Figure 13a compares the total consumed energy for drones and stations through preassigned, greedy, and Kuhn–Munkres algorithm matchings.
In
Figure 13a, it is visible that the drones that are employing greedy and Kuhn–Munkres algorithms for nest selection are consuming less energy than the preassigned matching. Moreover, the results show that the Kuhn–Munkres algorithm for matching is slightly more efficient than the greedy matching.
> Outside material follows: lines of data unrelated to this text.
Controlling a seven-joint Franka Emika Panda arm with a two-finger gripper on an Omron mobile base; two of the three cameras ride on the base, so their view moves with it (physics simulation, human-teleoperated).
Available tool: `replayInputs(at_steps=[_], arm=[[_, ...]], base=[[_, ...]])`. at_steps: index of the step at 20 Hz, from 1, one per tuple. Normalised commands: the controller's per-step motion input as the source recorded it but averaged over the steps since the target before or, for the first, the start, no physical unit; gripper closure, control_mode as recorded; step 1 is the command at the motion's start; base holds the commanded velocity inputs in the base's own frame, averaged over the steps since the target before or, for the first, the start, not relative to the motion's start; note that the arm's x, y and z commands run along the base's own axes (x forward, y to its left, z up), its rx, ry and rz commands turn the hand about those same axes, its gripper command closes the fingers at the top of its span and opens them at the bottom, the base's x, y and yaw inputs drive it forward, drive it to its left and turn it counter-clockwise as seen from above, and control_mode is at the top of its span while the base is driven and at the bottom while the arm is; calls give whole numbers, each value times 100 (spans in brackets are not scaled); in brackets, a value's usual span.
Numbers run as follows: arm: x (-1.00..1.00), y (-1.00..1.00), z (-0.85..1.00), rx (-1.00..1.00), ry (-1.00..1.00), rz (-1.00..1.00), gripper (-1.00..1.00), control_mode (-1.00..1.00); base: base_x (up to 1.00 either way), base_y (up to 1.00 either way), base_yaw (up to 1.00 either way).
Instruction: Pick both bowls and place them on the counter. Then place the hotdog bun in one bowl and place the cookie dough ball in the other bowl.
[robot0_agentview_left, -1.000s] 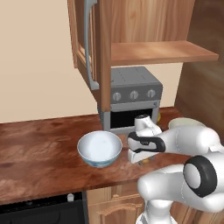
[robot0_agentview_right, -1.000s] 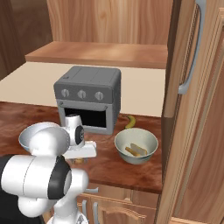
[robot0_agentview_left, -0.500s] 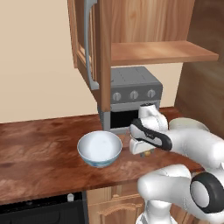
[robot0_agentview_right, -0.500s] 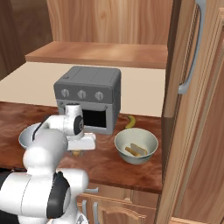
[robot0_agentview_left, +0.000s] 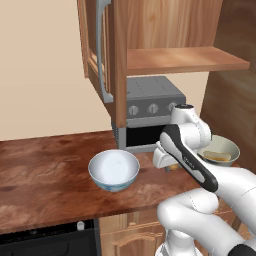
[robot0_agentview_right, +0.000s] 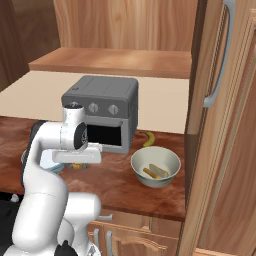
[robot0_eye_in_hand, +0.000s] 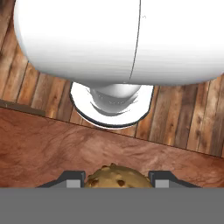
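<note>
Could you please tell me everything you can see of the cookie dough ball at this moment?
The cookie dough ball is a small, rounded, tan-orange lump with a bumpy surface and dark specks like chocolate chips. In the hand view it sits low, between the two dark fingers of the gripper, above the reddish-brown counter. Only its upper part shows, so whether it rests on the counter or is already lifted cannot be told.

Glossy reddish-brown wood-grain counter. On it, a white bowl with a blue pattern outside and a pale bluish-white inside. To the right, a dark grey-green bowl with a beige inside holds a pale yellow-tan hotdog bun. A tan-orange cookie dough ball has dark specks. Dark grey toaster oven, yellow banana.
</note>
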Motion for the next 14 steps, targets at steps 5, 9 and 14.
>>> replayInputs(at_steps=[5,9,14], arm=[[-21,37,58,3,-7,0,100,-100],[-1,52,51,1,0,0,100,-100],[0,53,43,0,3,0,100,-100]], base=[[0,0,0],[0,0,0],[0,0,0]])
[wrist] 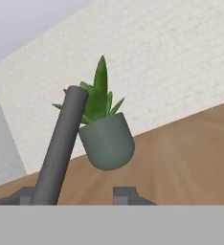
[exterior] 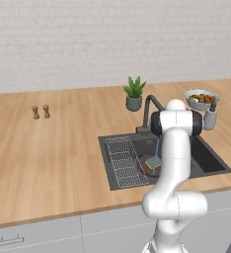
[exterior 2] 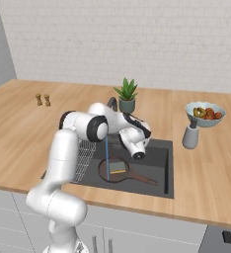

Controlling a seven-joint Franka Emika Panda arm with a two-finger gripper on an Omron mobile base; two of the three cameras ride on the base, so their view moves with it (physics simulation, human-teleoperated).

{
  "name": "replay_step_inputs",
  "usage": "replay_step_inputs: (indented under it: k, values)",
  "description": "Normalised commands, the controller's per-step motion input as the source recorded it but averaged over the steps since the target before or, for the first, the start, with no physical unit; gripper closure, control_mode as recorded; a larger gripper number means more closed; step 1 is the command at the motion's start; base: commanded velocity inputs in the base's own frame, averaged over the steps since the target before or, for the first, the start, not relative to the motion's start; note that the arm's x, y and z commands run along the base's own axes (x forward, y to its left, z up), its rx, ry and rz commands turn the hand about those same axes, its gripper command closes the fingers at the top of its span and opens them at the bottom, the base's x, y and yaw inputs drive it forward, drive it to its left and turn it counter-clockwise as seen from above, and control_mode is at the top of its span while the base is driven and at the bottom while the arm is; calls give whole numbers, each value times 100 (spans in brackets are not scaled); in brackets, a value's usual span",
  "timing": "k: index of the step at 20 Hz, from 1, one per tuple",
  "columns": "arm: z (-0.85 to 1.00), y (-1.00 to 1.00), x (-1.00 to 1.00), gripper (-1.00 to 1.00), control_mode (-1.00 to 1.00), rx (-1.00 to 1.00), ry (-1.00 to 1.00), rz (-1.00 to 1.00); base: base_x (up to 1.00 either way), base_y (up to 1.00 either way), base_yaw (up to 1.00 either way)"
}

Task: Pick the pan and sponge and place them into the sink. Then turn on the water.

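sponge (exterior 2: 118, 166) in pan (exterior 2: 118, 172), water (exterior 2: 107, 158) running; end effector (exterior 2: 139, 156) state unclear.

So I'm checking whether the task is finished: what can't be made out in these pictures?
- Pan: right half behind the arm in the left base view.
- Faucet top: past the hand view's edge.
- Gripper: tips barely rise in the hand view; open or shut is unclear.
- Bowl contents: too small to name.
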Motion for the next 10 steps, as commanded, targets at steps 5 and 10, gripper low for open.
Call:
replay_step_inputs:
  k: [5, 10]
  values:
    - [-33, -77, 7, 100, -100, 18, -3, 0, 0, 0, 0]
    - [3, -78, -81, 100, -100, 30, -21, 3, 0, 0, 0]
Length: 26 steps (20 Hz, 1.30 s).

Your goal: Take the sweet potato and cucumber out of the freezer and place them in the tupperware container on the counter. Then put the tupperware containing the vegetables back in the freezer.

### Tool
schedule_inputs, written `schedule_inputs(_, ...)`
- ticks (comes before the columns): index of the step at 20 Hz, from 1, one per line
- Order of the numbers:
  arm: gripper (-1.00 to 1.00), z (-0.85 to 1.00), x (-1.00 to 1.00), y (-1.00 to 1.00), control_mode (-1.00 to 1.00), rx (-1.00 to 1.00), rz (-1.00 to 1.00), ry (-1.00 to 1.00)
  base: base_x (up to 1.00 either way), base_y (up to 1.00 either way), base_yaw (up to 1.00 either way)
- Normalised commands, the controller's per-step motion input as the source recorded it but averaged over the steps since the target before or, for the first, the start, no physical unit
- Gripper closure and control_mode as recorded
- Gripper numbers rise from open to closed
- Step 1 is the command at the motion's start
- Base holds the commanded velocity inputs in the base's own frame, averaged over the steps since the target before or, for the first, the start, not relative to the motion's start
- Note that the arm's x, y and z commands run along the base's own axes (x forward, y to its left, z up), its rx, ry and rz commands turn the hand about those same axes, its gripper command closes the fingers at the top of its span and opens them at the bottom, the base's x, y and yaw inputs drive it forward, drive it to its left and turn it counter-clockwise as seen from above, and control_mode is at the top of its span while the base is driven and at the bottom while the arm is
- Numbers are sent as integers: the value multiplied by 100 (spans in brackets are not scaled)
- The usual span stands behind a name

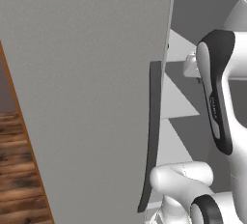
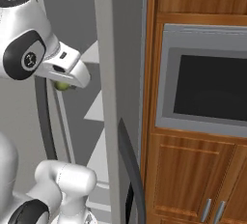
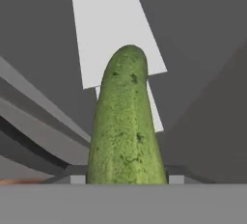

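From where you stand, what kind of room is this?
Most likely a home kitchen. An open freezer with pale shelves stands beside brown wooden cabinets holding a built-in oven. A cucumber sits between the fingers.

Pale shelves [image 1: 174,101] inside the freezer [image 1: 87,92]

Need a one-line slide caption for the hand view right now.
Cucumber gripped between the jaws, held up in front of the freezer's pale shelves.

Flat even light, soft rendering, faint shadows
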Motion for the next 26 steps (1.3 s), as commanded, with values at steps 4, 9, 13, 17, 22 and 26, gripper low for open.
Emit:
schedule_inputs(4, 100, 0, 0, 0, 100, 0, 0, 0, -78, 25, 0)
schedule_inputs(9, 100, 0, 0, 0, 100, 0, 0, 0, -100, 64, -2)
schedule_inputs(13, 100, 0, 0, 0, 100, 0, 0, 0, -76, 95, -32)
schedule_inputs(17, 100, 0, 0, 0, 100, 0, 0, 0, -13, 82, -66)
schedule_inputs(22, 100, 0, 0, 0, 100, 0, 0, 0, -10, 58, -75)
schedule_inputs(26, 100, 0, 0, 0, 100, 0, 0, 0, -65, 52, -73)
Figure 13b is a comparison of different matching mechanisms. It can be seen from the graph that when the number of drones is more than 25, the energy-saving percentage for the whole system (drones and stations) increases. For Kuhn–Munkres and greedy algorithms compared to preassigned matching, the energy savings is 28% and 27%, respectively. In this scenario, the energy efficiency of the whole system can be improved by 1% through the Kuhn–Munkres algorithm compared to greedy algorithm matching.
The total consumed energy for each individual drone and station of a group of 500 drones andstations with different levels of energy, based on preassigned, greedy, and Kuhn–Munkres drone–nest matching, is shown in
Figure 14a–c, respectively. The results indicate that drone–nest matching through greedy and Kuhn–Munkres algorithms saves more energy compared to the preassigned mechanism.
The sorted total consumed energy for each individual drone and the corresponding station with different levels of energy are shown in
Figure 15a–c for preassigned, greedy, and Kuhn–Munkres matching, respectively. The results demonstrate a similar trend of the sorted energy for different types of drone–nest matching. It is apparent from
Figure 15a–d that matchings through greedy and Kuhn–Munkres algorithms are more efficient than the preassigned drone–nest matching.
The energy-saving percentage of each drone matched with a station with different levels of energy for the greedy algorithm compared to preassigned, and Kuhn–Munkres algorithm compared to the preassigned and greedy algorithms, are indicated in
Figure 16. The results in each comparison show a mean and median of saving energy of 23% and 31% for the greedy algorithm compared to preassigned, 30% for the Kuhn–Munkres algorithm compared to preassigned, and a median of 2% for Kuhn–Munkres compared to greedy algorithm. An energy efficiency of almost 30% can be obtained for each drone and its corresponding station through the Kuhn–Munkres and greedy algorithms compared to the preassigned matching.